IOC decision on Russia to come within seven days
By Ben Reynolds
Last Updated: 20/07/16 2:01pm
The IOC will make a decision on whether to enforce a total ban on Russia's athletes at the Rio Olympics within seven days.
The Games' governing body has faced growing calls to exclude the country from Rio following the damning evidence of widespread state-sponsored doping by Russian athletes at the 2014 Sochi Olympics.
IOC president Thomas Bach held a conference call with fellow officials on Tuesday to discuss the governing body's next course of action and a statement released after that meeting confirmed disciplinary proceedings have been opened against officials within the Russian Ministry of Sport and others mentioned in the report released on Monday.
Russia's track-and-field athletes have already been banned by the IAAF, although the Court of Arbitration for Sport will rule on Thursday whether 68 of those athletes should be allowed to compete in Rio.
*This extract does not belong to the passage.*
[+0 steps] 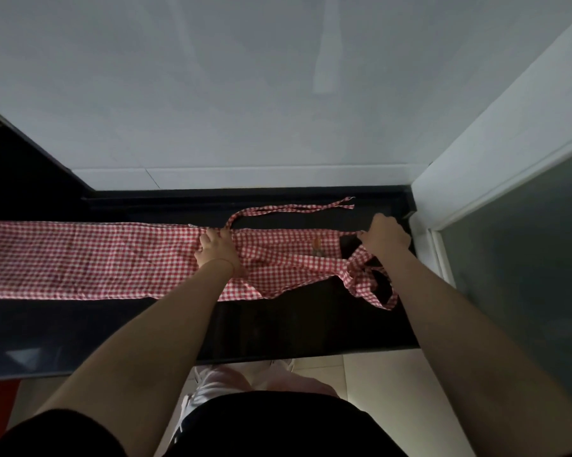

In the meantime, the IOC is now seeking legal advice on the possibility of an outright ban of all athletes.
"We expect [to have] a decision within seven days on the participation of Russian competitors in Rio," said IOC spokeswoman Emmanuelle Moreau.
The World Anti-Doping Agency (WADA) has called for such a ban, but the co-author of the report that led to the IAAF suspension believes the IOC will only enforce an entire ban on the Russian team as a last resort.
Dick Pound, who was WADA's first president, told BBC radio: "I do get the impression, reading between the lines, that the IOC is for some reason very reluctant to think about the total exclusion of the Russian team.
"There may or may not be clean Russian athletes, but if you look at the McLaren report it is pretty clear it was endemic.
"It was a government-instituted programme and every doping test was scanned to make sure there wasn't a positive - and if it happened to be a Russian athlete who had a positive test, it disappeared and it was replaced by a negative test.
"It is going to be very hard to satisfy anybody that someone in that system who is at a level that gets him or her to an Olympic Games is in fact clean."